A Lifetime Quest to Find the Whole Person
One morning during my sophomore year of college, I attended a lecture given by one of the English professors, Dr. Haldor Hove, entitled The Whole Person. I don’t remember too much about the lecture other than he stressed the importance of striving for a well-balanced life. Wikipedia says that the “Whole Person” is a concept first presented by the philosopher Mortimer Adler. According to Adler, “Whole Persons are engaged in a lifetime quest to achieve balance and congruity in all aspects of their lives and continually seek to develop their full human potential.” There are seven areas the “Whole Person” balances in his or her life: family, health, education, career, service, financial and spiritual.
As a 19-year-old, “lifetime quest” translated to maybe six months, but striving to seek balance has resonated with me for the whole of my life. My success has been sporadic and when imbalance prevailed, it required time out to revisit the issue and right the ship. While imbalance is to be expected, the question is always whether balance can once again be restored so that one’s health is not impaired. Now, 49 years after Dr. Hove’s lecture and having survived one year of retirement, the words, “lifetime quest” have new meaning. Today I have a new implied intentionality and responsibility for my life.

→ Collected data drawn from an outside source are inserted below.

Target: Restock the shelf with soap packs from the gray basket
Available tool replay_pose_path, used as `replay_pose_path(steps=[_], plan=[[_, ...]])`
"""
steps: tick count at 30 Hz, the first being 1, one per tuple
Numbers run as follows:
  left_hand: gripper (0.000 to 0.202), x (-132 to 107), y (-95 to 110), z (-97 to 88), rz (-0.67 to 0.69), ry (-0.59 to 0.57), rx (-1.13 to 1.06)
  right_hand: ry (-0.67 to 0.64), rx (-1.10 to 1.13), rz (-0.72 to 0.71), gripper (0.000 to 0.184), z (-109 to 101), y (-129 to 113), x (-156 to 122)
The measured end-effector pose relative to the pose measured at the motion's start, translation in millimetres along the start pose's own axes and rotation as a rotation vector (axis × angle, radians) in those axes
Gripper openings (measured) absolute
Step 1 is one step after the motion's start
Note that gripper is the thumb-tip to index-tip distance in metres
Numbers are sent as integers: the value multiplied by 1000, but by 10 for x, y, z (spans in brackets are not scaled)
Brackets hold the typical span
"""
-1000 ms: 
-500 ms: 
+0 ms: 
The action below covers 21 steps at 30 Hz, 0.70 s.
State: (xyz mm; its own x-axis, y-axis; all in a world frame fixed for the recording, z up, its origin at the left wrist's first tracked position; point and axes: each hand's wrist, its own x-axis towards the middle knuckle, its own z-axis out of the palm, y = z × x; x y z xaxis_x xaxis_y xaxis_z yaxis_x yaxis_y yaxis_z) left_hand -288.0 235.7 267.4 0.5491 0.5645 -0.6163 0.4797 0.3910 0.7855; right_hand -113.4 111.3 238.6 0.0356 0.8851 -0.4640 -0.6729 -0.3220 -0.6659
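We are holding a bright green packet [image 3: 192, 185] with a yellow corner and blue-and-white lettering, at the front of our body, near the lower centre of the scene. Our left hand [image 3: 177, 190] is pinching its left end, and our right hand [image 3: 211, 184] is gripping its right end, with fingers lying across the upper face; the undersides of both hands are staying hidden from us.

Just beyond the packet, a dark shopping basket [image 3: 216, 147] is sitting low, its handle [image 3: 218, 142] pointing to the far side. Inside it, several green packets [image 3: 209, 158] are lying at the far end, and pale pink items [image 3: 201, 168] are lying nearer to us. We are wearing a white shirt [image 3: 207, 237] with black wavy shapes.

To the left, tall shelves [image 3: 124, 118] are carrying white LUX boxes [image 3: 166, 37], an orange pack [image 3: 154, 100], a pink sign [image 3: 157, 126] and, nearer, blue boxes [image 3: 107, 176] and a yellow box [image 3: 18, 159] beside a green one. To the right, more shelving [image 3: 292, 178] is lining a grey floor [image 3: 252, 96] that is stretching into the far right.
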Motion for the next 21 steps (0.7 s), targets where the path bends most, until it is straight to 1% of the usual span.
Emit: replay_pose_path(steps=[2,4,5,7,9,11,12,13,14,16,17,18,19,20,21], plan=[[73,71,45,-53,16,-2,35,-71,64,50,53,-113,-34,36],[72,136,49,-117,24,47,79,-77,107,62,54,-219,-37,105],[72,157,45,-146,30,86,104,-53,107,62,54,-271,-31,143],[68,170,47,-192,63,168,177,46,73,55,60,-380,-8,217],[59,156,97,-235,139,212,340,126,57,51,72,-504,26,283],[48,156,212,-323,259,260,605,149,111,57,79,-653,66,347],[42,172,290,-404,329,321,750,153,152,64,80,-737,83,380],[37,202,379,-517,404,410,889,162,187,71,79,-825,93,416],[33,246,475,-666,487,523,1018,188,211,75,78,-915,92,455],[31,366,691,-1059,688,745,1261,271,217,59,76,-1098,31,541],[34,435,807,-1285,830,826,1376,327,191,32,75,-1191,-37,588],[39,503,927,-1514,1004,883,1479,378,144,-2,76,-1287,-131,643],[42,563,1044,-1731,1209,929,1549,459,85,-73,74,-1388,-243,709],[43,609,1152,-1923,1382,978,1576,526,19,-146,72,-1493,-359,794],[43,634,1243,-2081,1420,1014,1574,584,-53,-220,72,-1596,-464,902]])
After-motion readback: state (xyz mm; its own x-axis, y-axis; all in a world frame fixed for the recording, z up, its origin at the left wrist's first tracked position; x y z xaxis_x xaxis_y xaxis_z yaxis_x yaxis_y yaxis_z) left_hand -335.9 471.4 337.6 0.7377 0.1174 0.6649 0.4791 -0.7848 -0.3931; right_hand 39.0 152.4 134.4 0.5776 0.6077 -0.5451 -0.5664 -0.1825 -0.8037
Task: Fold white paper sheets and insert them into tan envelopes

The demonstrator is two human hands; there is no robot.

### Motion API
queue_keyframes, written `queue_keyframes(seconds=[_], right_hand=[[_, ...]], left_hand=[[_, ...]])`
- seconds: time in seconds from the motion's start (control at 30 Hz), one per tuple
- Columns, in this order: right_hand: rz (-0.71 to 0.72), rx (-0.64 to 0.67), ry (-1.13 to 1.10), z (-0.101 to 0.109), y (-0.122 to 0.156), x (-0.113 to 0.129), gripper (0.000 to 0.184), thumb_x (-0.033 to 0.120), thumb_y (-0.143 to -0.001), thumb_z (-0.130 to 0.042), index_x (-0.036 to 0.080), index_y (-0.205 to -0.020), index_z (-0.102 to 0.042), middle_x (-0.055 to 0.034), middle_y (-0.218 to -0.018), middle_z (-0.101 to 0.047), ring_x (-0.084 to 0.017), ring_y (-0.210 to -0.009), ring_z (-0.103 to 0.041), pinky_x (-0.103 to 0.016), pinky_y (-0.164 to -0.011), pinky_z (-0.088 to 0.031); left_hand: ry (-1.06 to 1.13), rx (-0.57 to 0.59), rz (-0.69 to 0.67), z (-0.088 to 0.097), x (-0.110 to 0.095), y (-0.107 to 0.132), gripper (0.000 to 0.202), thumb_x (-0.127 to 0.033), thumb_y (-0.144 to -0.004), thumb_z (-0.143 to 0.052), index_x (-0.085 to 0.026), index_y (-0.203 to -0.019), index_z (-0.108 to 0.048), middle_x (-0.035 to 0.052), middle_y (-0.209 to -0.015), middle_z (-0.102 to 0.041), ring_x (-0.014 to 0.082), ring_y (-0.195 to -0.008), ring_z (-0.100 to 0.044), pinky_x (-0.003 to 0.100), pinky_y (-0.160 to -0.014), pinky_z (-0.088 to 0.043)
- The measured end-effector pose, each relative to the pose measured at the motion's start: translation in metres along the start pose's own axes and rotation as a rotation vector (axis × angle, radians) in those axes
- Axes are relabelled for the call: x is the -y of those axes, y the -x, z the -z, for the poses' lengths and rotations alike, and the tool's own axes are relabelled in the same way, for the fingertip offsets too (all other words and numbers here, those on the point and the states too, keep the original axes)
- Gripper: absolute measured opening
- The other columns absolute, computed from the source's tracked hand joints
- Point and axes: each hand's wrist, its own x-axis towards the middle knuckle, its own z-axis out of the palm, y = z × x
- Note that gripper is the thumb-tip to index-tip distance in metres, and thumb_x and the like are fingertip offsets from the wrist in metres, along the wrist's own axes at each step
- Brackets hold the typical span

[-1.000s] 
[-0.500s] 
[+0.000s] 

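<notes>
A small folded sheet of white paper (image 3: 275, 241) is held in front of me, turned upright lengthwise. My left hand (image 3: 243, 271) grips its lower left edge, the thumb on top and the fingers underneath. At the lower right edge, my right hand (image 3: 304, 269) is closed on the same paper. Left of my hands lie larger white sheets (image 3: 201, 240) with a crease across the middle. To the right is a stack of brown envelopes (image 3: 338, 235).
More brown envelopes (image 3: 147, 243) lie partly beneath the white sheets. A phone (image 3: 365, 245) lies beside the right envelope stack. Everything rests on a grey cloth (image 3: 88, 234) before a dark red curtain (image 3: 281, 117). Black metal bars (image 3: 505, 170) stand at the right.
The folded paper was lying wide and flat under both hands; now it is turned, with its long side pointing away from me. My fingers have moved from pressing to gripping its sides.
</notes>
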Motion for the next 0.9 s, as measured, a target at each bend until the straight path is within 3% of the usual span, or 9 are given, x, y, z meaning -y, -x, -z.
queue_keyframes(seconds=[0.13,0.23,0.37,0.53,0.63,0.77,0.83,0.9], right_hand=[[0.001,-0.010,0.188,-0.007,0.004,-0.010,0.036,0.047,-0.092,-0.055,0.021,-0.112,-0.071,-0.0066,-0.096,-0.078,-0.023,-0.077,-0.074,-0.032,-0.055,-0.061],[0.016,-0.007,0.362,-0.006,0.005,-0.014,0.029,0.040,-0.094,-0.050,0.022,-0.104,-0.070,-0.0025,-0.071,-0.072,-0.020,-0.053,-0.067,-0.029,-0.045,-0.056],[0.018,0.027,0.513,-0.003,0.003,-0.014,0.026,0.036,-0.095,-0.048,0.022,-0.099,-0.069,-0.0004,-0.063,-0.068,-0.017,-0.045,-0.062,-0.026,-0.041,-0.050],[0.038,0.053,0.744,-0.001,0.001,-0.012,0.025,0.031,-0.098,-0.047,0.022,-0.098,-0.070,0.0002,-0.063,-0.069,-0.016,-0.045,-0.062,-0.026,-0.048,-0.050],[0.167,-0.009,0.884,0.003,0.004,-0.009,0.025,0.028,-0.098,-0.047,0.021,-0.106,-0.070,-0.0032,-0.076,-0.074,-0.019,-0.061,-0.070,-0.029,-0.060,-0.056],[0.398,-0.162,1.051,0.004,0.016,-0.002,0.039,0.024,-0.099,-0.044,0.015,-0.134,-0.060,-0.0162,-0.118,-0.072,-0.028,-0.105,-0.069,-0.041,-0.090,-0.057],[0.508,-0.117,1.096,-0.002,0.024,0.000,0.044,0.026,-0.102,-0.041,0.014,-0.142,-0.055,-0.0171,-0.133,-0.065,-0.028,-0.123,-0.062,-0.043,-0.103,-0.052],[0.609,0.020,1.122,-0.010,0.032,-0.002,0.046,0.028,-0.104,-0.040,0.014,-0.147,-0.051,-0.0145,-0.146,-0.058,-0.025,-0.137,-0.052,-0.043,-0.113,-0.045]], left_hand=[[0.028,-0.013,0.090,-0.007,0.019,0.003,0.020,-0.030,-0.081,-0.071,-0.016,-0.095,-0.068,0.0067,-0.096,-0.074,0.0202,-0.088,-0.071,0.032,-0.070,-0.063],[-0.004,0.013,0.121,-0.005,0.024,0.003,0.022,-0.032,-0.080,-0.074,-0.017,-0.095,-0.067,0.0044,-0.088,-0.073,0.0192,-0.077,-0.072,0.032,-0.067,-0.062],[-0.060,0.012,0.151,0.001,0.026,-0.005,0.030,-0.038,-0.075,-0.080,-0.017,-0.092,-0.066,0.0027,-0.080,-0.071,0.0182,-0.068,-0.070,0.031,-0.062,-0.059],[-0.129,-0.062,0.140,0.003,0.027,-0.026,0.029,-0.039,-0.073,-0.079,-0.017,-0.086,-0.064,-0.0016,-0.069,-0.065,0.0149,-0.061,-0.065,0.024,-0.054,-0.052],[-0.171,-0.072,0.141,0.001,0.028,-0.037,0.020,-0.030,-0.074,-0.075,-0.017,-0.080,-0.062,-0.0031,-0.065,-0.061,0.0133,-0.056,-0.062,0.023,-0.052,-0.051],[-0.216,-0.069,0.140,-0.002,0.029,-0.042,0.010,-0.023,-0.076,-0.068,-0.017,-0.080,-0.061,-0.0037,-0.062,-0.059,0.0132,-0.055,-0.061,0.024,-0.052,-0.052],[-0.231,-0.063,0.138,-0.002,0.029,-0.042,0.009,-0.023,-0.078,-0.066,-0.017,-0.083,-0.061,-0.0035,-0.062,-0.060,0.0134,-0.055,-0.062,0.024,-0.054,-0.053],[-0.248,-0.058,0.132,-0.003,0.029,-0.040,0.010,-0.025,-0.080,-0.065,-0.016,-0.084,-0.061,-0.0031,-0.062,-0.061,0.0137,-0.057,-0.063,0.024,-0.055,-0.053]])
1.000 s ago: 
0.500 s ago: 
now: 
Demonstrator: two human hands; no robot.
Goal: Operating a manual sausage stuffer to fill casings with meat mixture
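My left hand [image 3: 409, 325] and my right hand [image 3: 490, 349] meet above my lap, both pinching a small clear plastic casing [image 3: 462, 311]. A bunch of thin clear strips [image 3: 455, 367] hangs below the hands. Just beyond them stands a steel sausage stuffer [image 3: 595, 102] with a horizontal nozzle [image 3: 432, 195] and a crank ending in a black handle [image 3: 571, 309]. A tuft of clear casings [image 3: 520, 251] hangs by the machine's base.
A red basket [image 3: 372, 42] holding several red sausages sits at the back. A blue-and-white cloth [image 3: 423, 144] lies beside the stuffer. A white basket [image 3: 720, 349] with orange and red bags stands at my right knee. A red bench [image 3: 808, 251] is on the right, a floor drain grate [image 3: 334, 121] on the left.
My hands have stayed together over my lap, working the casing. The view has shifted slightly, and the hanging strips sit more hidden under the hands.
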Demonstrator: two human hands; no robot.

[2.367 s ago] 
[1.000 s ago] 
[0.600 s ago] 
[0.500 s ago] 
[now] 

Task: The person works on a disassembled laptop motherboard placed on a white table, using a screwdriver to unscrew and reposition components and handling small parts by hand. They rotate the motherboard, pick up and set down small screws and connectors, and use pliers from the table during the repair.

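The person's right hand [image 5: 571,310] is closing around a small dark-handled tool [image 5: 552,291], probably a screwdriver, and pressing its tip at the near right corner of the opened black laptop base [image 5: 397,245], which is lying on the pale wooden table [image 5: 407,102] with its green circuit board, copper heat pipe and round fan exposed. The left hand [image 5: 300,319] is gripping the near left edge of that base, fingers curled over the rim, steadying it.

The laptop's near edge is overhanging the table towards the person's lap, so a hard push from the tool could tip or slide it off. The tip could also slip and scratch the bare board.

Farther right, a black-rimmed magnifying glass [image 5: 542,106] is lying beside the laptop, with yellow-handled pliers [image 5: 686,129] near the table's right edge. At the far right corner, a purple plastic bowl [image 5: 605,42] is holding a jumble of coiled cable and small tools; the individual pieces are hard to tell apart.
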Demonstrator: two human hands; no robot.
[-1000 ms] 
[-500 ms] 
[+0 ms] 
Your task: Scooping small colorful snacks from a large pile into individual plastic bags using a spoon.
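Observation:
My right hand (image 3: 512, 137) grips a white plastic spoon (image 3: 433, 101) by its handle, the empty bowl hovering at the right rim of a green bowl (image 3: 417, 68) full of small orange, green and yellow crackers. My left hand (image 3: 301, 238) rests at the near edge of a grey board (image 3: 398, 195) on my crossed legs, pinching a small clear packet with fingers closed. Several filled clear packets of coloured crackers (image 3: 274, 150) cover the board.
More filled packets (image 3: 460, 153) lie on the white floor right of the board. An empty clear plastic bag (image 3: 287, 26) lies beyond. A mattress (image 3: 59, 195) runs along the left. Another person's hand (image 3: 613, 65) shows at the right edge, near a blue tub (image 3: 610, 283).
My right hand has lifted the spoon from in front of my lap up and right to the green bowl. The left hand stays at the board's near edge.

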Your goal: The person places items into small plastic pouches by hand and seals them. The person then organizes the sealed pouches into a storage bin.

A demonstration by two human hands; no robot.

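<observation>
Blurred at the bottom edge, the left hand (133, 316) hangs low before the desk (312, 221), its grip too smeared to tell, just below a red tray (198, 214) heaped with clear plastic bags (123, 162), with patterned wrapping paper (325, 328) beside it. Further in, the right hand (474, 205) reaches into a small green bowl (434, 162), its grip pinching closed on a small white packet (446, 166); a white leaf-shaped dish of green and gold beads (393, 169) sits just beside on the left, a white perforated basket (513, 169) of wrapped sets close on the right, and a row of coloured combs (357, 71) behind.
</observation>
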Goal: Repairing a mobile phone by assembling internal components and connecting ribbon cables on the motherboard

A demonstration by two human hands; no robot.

Retirement brings with it a lack of structure and an unknown of the future. And in many ways, a “lifetime quest” for balance in retirement includes an added dimension. Before retirement, the structure was in place and we had to fit into it. Outside forces dictated to a greater degree the structure of our lives, careers and family most often being the biggest influencers. In retirement, a major shift occurs; the structure is determined by the individual. Attention to that shift can be quite an adjustment but invariably emerges with time. The good news is we have had years of experience with structure. The result being we eventually design our own and continue tending the seven areas of the “Whole Person.”
I recently attended a simulcast from my alma mater: The St. Olaf College 2011 Christmas Concert. I had never attended a simulcast before and thoroughly enjoyed it, enough to explore other simulcast offerings such as the Metropolitan Opera. I highly recommend it.
After the simulcast and still riding the euphoria of good music, a group of us headed out for a bite to eat at a nearby restaurant. I happened to sit at the table next to Rick Munsen whom I had not seen for 44 years but who also sang in the St. Olaf Choir during the school year 1965-66. It was surprising enough to see him after all these years but I really was surprised and fascinated when he started talking about his 90-year-old parents.
Now I consider reaching the age of 90 an exceptional feat even though most 90-year-olds don’t seem to consider it so. As Rick and I talked further about his parents, Kay and Dick Munsen, I had to keep reminding myself that they are 22 years older than me. They have had to figure out a way to achieve meaning and significance in their lives 22 years longer than me. Their “lifetime quest” is 22 years longer than mine. Of course, as we continued talking, I realized that this pair of nonagenarians had discovered how to perfectly balance “The Whole Person” in their lives.